Last month a team of Hydrex diver/technicians performed underwater thruster operations on two vessels simultaneously in Coatzacoalcos, Mexico. Repairs were carried out on both azimuth thrusters of an FPSO, while the blade and shaft seals of the stern thruster of a 180-meter heavy load carrier were replaced.
The vessels are managed by the same company. We were asked to service both ships during one operation while they were berthed next to each other. This saved the time and cost of two separate mobilizations.
Afloat blade and shaft seal replacement
The stern thruster tunnel of the heavy load carrier was sealed off with our flexible mobdocks. All water was then emptied from the tunnel, creating a dry workspace around the thruster unit. The divers could then carry out repairs in drydocklike conditions. This is a necessity when opening up the unit for operations of this kind.
Next the team performed a full inspection of the unit. It was revealed that the four blade seals were leaking as was expected, but that the three shaft seals were also in need of replacement. This extended the scope of work. Our technical department had factored this in as a possibility. Therefore the OEM was asked in advance to be ready to mobilize. As a result one of their technicians was on location very fast.
In the meantime the diver/technicians had already replaced the four blade seals. When the representative of the OEM arrived on-site, the three shaft seals were also replaced.
A leakage test confirmed that all seals had been successfully replaced. The team then re-flooded the thruster tunnel and removed the flexible mobdocks. This concluded the operation on the heavy load carrier well within the available time frame.
Repair work on both azimuth thrusters of FPSO
The scope of work of the operation on the FPSO was a lot more complex.
Repair work was required on both azimuth thrusters of the vessel. The repair on the starboard thruster consisted only of the replacement of the oil distribution box. It had therefore been decided to perform this part of the operation underwater with a tailor-made cofferdam that was designed by our in-house R&D department. The parts of the cofferdam were made at a local workshop to our specifications and transported to the vessel. Our diver/technicians then assembled and welded the cofferdam on-site.

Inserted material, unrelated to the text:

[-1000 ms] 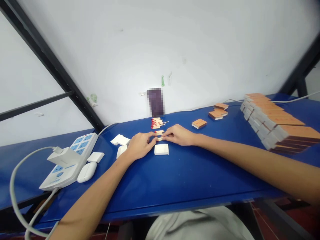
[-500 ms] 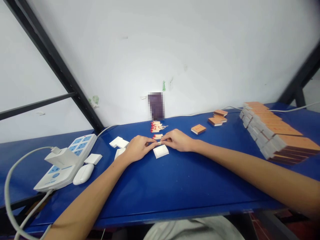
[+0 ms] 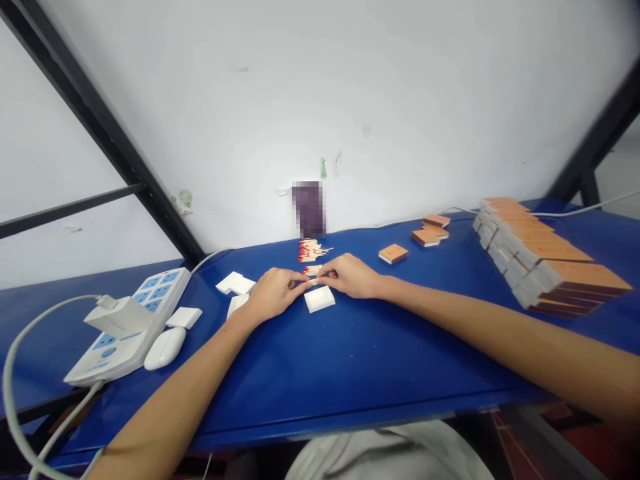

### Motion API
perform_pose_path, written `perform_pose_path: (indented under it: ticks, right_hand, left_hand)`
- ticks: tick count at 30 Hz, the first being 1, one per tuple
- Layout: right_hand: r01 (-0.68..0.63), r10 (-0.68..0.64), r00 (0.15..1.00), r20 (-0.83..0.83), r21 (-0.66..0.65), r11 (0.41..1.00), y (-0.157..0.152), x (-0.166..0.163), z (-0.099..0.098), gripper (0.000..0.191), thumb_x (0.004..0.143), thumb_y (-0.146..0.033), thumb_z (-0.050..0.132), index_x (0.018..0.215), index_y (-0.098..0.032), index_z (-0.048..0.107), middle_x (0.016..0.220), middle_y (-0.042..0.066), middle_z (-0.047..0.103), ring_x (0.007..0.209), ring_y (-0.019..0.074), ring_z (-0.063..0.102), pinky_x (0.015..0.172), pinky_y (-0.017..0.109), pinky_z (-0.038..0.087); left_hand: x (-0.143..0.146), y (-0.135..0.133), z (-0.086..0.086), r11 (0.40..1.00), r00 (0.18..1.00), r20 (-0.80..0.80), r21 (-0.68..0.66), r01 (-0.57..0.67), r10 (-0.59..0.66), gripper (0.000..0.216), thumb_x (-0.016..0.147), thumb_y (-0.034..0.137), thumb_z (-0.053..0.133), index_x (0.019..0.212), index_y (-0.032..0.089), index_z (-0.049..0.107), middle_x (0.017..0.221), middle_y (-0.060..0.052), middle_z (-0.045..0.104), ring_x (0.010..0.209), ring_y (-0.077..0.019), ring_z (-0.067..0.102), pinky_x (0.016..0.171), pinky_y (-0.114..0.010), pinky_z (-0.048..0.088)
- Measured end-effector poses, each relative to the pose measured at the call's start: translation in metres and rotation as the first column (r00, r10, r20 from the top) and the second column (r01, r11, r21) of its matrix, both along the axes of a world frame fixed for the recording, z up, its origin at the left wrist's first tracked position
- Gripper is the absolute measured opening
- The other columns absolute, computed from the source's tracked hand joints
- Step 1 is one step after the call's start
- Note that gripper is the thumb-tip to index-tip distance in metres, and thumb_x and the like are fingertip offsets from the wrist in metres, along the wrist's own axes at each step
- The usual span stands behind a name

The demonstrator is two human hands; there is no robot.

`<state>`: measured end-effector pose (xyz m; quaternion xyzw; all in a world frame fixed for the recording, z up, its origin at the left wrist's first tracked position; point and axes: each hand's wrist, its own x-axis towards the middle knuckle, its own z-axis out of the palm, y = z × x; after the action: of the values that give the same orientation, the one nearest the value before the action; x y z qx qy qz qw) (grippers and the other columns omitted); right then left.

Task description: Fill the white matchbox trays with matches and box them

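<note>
My left hand [image 3: 274, 292] and my right hand [image 3: 348, 275] meet at the middle of the blue table [image 3: 350, 360], fingertips pinched from both sides on a small bundle of matches [image 3: 313, 279]. A white inner matchbox tray [image 3: 319, 299] lies just in front of the hands. Behind them a loose pile of red-tipped matches [image 3: 309, 250] lies near the wall. Other white trays [image 3: 233, 283] lie to the left of my left hand.
A white power strip with blue sockets [image 3: 131, 317], a plugged adapter, a grey cable and a white oval case [image 3: 165, 347] sit at the left. Orange matchbox sleeves [image 3: 393, 253] lie at the back right, and a long stack of matchboxes [image 3: 540, 253] stands far right.
Both hands stay pinched together on the matches. The white tray in front of them has turned slightly. The view has shifted a little.
</note>
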<state>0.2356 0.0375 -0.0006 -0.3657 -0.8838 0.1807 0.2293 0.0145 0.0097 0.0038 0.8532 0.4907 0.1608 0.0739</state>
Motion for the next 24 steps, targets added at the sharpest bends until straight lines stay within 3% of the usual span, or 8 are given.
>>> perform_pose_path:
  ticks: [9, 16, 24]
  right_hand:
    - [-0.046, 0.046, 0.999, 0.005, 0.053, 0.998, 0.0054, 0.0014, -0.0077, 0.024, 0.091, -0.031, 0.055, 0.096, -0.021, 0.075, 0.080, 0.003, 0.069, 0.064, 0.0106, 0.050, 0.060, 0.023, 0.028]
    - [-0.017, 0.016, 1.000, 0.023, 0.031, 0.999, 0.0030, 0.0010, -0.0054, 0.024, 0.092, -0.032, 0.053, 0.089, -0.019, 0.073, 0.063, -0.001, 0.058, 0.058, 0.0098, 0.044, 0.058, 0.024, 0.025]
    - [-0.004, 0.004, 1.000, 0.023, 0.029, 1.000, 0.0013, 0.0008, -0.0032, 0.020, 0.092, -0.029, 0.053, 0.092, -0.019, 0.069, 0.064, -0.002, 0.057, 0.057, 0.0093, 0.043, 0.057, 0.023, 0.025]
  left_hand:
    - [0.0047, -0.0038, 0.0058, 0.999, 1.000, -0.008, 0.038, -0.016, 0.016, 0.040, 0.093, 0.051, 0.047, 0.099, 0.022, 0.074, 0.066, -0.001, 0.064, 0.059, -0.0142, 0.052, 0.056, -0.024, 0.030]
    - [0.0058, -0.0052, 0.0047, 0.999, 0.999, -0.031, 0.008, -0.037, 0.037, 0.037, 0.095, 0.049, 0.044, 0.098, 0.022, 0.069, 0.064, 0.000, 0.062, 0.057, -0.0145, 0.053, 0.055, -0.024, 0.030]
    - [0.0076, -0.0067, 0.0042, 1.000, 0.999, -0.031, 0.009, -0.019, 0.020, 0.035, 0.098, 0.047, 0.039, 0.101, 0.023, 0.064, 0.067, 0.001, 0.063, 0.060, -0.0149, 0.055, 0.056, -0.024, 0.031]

When ready for installation it was lowered into the water, positioned over the gearbox and secured. The water was then removed from the cofferdam. This allowed the team to safely remove the thruster casecap and gain access to the damaged oil distribution box, which they then replaced with the new one.
After the gearbox was fully reassembled, the cofferdam was removed. The divers then started the final part of the operation: removing the portside azimuth thruster to perform more comprehensive repair work on the unit.
Once the thruster was secured, the unit was detached from the vessel and carefully lifted out of the water. Because the vessel had been trimmed, the thruster was not positioned completely vertically. It was essential that it was handled very carefully while maintaining the same angle. Because of the size and weight of the unit this was not straightforward. Hydrex team members are trained to keep to the highest quality and safety standards in every situation. All required precautions were taken and they worked together with the vessel’s crew to ensure that the azimuth thruster was brought safely ashore.
The diver/technicians then carried out several repairs to the unit including the replacement of the blade seals, the liner, the bearings and the oil distribution box. These repairs were performed in cooperation with the superintendent of the vessel.
The thruster was then lifted from the shore and lowered into the water again. Finally it was repositioned and reattached by our team following the reversed procedure as during the removal. The vessel can now sail for another 18 months, when a full overhaul of the azimuth thrusters is scheduled.
Flexibility is an important element of every job we carry out, but in this case it was crucial that both repairs were adjusted to each other. Taking into account the scope of both jobs, this was not an easy feat. Our technical department has many years of experience in dealing with complex jobs, logistically and technically. They also have a large team of qualified divers at their disposal. These are trained to handle a wide variety of repairs and can adjust to changing circumstances.
The team worked in shifts throughout the entire operation. This allowed us to adapt the operation to the schedule of the vessels without losing the safety and quality standards that we impose on any job we perform.